Should a line in the entries below contain "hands", return that line.

---- GIVEN DATA

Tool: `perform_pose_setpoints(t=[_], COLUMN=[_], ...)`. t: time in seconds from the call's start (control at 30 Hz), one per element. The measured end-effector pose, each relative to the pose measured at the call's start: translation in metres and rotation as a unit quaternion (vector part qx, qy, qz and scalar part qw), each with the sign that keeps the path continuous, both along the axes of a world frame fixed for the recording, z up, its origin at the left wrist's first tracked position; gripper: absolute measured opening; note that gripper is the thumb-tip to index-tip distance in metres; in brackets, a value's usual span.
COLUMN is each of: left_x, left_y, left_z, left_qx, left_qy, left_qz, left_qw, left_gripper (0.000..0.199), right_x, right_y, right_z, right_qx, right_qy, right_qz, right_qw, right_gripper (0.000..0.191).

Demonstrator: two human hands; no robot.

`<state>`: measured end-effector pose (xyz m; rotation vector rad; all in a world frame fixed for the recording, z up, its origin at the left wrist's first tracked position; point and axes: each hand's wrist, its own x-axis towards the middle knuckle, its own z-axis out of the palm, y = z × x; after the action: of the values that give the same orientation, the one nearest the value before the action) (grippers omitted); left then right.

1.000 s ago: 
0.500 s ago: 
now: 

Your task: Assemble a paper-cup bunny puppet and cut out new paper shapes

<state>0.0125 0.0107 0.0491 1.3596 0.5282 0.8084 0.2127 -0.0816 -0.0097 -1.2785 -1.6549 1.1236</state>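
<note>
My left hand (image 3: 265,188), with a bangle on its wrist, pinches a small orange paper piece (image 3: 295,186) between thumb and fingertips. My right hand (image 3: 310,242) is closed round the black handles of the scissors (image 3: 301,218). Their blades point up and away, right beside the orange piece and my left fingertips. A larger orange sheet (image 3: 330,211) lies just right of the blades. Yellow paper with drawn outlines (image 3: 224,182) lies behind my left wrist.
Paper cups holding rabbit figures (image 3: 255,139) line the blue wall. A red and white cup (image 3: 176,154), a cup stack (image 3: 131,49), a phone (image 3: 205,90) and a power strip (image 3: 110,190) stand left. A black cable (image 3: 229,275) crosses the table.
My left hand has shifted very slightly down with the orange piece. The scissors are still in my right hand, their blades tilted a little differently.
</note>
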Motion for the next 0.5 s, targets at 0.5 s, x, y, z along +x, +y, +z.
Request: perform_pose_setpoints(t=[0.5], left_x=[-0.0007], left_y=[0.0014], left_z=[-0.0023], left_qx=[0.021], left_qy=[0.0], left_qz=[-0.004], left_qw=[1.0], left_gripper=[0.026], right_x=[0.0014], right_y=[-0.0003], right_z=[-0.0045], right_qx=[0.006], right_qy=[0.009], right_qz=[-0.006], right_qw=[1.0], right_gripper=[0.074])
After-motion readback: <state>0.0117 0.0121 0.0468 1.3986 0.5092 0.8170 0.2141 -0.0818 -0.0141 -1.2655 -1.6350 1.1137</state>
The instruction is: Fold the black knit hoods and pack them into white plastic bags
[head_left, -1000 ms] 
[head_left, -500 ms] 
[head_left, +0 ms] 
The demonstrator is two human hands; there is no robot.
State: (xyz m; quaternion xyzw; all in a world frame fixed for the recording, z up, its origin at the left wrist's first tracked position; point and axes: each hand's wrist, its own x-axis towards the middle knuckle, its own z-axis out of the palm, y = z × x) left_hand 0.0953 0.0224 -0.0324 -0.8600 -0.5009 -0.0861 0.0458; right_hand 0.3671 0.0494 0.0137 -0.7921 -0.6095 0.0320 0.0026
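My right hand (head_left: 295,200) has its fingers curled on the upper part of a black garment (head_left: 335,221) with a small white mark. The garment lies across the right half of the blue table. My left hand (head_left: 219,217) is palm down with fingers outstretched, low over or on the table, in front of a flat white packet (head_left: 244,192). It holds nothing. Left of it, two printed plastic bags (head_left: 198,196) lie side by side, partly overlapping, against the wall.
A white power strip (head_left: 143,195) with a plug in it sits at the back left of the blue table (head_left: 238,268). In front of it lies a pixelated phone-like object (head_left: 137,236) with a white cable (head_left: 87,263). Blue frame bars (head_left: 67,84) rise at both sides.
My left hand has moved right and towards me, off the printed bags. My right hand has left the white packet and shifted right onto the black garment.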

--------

> **OUTPUT FOR THIS TASK**
Demonstrator: two human hands; no robot.
The demonstrator is two human hands; there is no robot.

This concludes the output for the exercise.